Counseling/Disturbing thoughts, desires, and abuse
I hope I've approached the correct professional for my issues. I understand if this seems kind of like a long and tedious bombshell. I hope it doesn't blow up in my face. I don't really expect much, but it's just a relief to even type it. I'm a fifteen year old girl who as of late has realized that my thoughts are not the type of thoughts healthy people would be thinking. Nor are my desires or daydreams. I've done extensive research but don't trust a self diagnosis. I am a very calm individual but I realized that ever since i was a little girl I've experienced a strange compulsion or desire to hurt things and people.
I was always good with animals, very gentle, but something would just hit me like an adrenaline rush. I didn't understand the finality of death when I was five and strangling my hamster, I just knew that it felt great. I killed a few other pets too, but I have a dog now who is dependent on me and I've never hurt him or wanted to, unlike our other dog. I think it's because mine relies on me and I actually love him. In regards to hurting others, I was always careful about that. Sneaky. On the soccer field my foot collided nicely against some ribs. The only reason I stood up for others and was ever brave was because I wanted to slam my fist repeatedly against people's faces and have a good excuse for doing so. I was a little martyr. Never the bully.

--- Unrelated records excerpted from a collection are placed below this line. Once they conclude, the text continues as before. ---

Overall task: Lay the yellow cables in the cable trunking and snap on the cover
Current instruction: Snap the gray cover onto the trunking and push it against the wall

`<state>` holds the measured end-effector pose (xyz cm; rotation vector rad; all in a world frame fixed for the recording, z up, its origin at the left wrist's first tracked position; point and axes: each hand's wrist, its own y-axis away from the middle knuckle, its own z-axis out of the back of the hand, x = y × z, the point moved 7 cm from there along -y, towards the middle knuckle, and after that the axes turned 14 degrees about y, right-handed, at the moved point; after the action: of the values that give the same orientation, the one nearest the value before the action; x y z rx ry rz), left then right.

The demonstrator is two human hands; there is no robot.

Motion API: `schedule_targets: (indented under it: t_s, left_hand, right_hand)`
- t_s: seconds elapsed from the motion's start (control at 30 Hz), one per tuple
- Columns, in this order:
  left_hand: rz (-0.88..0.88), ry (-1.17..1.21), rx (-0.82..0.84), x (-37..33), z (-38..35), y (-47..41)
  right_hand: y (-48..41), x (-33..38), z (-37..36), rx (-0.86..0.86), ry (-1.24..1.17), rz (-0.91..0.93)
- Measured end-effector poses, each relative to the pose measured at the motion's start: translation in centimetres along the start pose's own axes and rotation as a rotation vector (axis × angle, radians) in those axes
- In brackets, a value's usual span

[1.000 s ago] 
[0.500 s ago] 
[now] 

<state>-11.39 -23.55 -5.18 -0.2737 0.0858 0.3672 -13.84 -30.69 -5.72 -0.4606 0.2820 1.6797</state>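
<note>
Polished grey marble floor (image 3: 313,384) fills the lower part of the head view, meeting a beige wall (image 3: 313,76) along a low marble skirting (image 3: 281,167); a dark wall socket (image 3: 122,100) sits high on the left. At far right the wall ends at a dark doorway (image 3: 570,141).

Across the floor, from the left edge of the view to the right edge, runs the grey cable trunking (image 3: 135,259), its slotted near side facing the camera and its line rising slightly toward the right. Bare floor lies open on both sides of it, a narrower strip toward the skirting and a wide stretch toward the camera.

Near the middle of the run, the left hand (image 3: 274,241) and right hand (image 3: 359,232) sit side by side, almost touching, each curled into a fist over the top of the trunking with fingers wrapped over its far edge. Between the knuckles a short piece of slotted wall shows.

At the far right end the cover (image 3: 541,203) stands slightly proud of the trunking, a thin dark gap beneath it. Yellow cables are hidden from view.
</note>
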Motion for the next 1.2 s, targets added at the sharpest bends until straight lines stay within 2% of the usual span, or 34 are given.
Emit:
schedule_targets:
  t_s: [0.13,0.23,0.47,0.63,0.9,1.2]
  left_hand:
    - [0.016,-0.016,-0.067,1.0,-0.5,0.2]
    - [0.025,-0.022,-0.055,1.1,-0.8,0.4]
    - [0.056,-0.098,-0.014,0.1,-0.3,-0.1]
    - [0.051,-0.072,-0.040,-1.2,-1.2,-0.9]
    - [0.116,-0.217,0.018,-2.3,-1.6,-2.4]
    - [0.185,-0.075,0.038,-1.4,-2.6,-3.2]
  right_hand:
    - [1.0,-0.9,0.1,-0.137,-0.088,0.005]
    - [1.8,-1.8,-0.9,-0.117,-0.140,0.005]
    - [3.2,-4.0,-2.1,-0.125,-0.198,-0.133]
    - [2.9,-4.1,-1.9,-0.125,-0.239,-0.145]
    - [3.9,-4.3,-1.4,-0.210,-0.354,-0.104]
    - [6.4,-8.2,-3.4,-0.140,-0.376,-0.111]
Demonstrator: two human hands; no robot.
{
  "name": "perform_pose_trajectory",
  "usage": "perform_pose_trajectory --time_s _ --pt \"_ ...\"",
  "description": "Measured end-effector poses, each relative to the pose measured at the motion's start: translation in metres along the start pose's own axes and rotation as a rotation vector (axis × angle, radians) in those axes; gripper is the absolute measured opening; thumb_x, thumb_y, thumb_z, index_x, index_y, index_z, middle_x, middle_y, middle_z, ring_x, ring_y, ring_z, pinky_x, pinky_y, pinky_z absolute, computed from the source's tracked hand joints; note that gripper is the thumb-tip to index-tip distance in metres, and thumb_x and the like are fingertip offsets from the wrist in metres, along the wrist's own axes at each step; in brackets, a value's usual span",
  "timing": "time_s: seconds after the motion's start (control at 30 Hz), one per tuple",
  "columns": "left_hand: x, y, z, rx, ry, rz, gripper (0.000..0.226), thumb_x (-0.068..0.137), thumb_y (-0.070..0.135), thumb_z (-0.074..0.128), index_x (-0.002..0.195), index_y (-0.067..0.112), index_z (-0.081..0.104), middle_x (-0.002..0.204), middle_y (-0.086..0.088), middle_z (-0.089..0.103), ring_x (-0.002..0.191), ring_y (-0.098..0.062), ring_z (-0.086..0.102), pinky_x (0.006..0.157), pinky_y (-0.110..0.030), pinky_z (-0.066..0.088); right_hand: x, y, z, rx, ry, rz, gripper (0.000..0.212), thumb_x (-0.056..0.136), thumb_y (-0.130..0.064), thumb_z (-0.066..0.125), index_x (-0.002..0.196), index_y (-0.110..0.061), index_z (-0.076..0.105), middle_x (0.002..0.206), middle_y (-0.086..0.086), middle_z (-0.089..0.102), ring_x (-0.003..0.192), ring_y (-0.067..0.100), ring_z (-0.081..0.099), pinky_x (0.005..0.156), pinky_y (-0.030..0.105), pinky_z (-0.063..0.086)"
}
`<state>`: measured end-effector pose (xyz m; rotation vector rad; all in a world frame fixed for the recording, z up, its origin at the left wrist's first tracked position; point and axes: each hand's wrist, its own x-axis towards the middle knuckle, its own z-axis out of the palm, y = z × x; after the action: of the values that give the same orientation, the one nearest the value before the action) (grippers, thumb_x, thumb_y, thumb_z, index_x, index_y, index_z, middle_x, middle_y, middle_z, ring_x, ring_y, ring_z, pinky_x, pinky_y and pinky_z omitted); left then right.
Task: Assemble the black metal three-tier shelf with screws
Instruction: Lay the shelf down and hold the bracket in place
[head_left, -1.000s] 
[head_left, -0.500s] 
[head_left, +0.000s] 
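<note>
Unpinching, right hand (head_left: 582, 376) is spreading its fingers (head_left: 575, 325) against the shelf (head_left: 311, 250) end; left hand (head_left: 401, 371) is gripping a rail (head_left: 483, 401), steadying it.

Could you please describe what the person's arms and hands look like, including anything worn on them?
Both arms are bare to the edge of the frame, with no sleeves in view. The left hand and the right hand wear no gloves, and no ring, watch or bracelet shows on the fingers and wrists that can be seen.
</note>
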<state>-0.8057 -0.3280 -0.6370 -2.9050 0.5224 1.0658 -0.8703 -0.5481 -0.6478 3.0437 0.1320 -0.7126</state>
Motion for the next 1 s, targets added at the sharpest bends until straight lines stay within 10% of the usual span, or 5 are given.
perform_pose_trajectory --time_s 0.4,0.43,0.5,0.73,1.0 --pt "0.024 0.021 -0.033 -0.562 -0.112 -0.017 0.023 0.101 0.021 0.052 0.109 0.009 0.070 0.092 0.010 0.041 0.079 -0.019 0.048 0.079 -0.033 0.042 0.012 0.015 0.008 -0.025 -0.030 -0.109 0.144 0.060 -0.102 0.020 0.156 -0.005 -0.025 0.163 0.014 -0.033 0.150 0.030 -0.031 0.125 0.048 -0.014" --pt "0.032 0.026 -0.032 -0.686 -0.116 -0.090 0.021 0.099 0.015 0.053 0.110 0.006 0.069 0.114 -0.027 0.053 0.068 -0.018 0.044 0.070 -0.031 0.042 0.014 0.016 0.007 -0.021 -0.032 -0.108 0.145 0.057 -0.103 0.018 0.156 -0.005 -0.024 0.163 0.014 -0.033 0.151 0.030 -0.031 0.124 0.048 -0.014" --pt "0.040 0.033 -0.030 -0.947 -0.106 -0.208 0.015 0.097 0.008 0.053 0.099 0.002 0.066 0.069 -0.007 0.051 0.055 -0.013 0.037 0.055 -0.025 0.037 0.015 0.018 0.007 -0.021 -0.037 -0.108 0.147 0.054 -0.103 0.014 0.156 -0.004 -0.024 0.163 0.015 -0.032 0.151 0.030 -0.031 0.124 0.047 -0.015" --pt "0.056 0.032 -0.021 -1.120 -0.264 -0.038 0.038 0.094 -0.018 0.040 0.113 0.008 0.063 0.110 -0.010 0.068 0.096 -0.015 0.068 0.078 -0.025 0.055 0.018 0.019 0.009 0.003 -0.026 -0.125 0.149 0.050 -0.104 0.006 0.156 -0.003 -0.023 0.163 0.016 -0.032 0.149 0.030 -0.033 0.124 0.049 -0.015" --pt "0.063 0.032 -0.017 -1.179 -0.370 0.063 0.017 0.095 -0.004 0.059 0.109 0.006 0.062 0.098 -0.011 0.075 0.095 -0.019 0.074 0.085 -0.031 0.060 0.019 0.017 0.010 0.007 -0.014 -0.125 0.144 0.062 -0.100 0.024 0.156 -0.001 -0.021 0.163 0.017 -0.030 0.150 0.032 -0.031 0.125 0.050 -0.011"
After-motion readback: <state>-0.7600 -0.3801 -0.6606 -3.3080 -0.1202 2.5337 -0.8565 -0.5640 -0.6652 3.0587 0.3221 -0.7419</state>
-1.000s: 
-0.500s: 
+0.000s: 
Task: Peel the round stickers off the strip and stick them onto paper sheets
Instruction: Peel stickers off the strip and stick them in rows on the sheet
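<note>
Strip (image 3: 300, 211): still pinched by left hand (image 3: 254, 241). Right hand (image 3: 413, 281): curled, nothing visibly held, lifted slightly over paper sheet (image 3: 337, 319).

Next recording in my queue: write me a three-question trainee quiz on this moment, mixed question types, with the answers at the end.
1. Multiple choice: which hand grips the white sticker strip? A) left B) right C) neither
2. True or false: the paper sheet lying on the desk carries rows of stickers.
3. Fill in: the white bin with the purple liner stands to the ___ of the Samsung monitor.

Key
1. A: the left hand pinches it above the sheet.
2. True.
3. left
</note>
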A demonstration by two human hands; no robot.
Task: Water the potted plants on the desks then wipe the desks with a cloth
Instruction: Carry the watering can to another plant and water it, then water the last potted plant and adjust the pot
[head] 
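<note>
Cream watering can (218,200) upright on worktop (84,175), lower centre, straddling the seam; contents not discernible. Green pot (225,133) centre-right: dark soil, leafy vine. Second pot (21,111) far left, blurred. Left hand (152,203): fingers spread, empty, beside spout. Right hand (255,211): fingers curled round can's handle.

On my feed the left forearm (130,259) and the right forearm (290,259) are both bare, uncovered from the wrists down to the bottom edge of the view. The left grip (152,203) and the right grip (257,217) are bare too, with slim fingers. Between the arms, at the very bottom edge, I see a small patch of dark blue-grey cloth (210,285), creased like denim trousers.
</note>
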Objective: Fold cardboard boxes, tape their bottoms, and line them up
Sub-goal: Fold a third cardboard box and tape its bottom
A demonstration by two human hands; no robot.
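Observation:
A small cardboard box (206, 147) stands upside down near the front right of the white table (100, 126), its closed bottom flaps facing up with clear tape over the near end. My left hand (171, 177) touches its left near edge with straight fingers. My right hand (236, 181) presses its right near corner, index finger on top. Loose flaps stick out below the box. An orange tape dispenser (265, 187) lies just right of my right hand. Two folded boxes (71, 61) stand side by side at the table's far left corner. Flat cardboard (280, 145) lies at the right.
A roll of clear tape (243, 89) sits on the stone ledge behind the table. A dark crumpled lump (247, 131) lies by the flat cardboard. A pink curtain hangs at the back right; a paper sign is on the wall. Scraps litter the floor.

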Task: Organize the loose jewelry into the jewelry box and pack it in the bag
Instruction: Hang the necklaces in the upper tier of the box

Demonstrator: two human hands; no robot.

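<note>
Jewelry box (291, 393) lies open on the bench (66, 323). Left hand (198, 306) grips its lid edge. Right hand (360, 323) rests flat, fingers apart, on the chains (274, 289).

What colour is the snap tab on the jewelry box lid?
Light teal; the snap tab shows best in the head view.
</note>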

My parents divorced when I was six and I felt strongly that my dad had abandoned my mother and I. As a result I am unfortunately attracted to men exclusively over the age of thirty. I am not attracted to boys my own age, but I am attracted to girls.
My mother was childish and immature and I still feel as though I am the one who must take care of her. Consequentially I dislike her a great deal. She once threatened to hit me when she was drunk but all it took was me raising my fists at her to have her crying and screaming about how I didn't love her and was a terrible daughter for threatening to punch her mother. I didn't even say anything or move to touch her. Since then I have abhorred any signs of weakness and I refuse to feel any kind of guilt or react to her guilt tripping. It makes me angry and the same quietly violent feeling overtakes me whenever I see or sense someone is weak or emotional. My step father is a nice idiot. I still fly out to see dad in the summers with his new hipster girl friend. He's a starving artist now with a beard. I like him very little but I respect him as a person and less as a father.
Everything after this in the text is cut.